Each sample from the geostatistical model yields a *candidate map*, a
single realization of the outcome across each pixel in the study area
that is consistent with the fitted model parameters and uncertainty.
These samples can be individually aggregated to administrative
boundaries, preserving uncertainty, and then summarized.

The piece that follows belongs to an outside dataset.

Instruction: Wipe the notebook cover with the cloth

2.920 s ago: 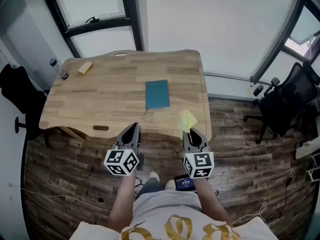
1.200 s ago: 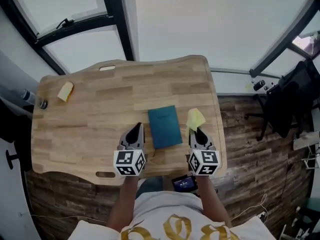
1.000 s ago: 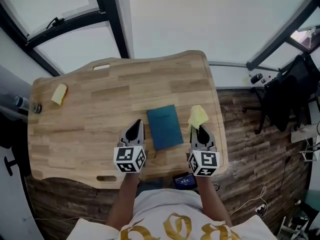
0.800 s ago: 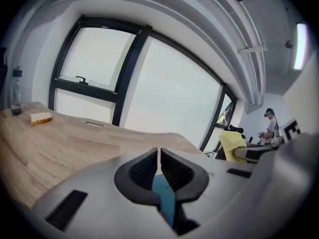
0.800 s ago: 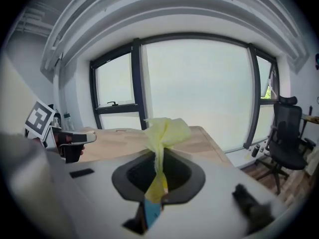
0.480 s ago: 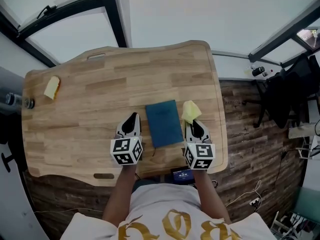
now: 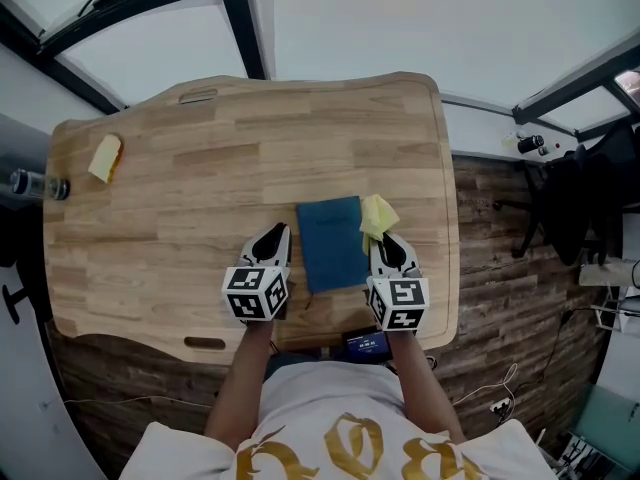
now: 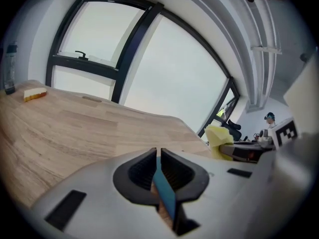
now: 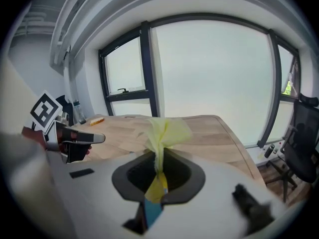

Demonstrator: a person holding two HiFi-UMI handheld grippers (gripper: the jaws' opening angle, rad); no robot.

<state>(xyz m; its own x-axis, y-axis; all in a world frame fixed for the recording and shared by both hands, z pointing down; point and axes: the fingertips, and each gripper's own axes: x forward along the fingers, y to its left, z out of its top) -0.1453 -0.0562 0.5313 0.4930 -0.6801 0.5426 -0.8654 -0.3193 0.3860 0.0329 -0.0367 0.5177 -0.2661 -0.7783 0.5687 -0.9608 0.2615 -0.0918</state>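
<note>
- The left gripper (image 7: 273, 240) has its jaws pressed together with nothing clamped between them; in the left gripper view only a thin slit shows between them (image 8: 157, 156).
- It hovers just beside the left edge of the teal rectangular notebook (image 7: 330, 241).
- The right gripper (image 7: 386, 247) is clamped on a crumpled pale-yellow cloth (image 7: 377, 215). In the right gripper view (image 9: 158, 159) the cloth (image 9: 164, 129) stands up out of the closed jaws in a loose tuft.
- The notebook lies flat and closed on the light wooden table (image 7: 200, 188), near the front edge, between the two grippers.
- The cloth sits at the notebook's far right corner, overlapping its right edge from above; whether it touches the cover cannot be told.
- A small yellow sponge (image 7: 104, 157) and a clear bottle (image 7: 35, 183) lie at the table's far left, well apart from the notebook.
</note>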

Aggregated samples and summaries are available from the
`MbgModelRunner$aggregated_predictions` attribute. This attribute is a
named list, where each item contains polygon estimates for each of the
passed `aggregation_levels`. Each of those levels has two items:

  - `'draws'` (`data.table::data.table`): Predictive model samples by
    aggregated polygon unit
  - `'summary'` (`data.table::data.table`): Summaries of `draws` for
    each aggregated polygon unit, including the mean and the bounds of
    the 95% uncertainty interval across samples

We can merge the commune estimate summaries back onto the `communes` sf
object to plot the results.

``` r
# Get predictions by commune
aggregated_predictions <- model_runner$aggregated_predictions
commune_summary <- aggregated_predictions$commune$summary
summary_sf <- merge(
  x = communes,
  y = commune_summary,
  by = c('commune_code', 'commune', 'department_code', 'department')
)
# Plot aggregated estimates by commune
ggplot2::ggplot() +
  ggplot2::geom_sf(data = summary_sf, ggplot2::aes(fill = mean), color = 'black') +
  ggplot2::scale_fill_gradientn(
    colors = terra::map.pal('viridis'),
    breaks = seq(0.15, 0.45, by = .05),
    labels = scales::percent
  ) +
  ggplot2::labs(
    title = 'MBG mean estimates by commune',
    fill = "Estimated\nstunting\nrate"
  ) +
  ggplot2::theme_minimal()
```

![](mbg_files/figure-gfm/plot-commune-mean-predictions-1.png)<!-- -->

We can also plot the width of the 95% uncertainty interval by commune.

``` r
# Plot aggregated uncertainty interval widths by commune
summary_sf$ui <- summary_sf$upper - summary_sf$lower
ggplot2::ggplot() +
  ggplot2::geom_sf(data = summary_sf, ggplot2::aes(fill = ui), color = 'black') +
  ggplot2::scale_fill_gradientn(
    colors = sf::sf.colors(n = 100),
    labels = scales::percent
  ) +
  ggplot2::labs(
    title = 'MBG 95% uncertainty interval width by commune',
    fill = 'Uncertainty\ninterval\nwidth'
  ) +
  ggplot2::theme_minimal()
```

![](mbg_files/figure-gfm/plot-commune-ui-widths-1.png)<!-- -->

Note that in general, uncertainty intervals tend to be wider at the
pixel level than for aggregated polygons. This is because some sources
of uncertainty are uncorrelated between pixels, and this uncorrelated
uncertainty shrinks when estimates are aggregated across pixels.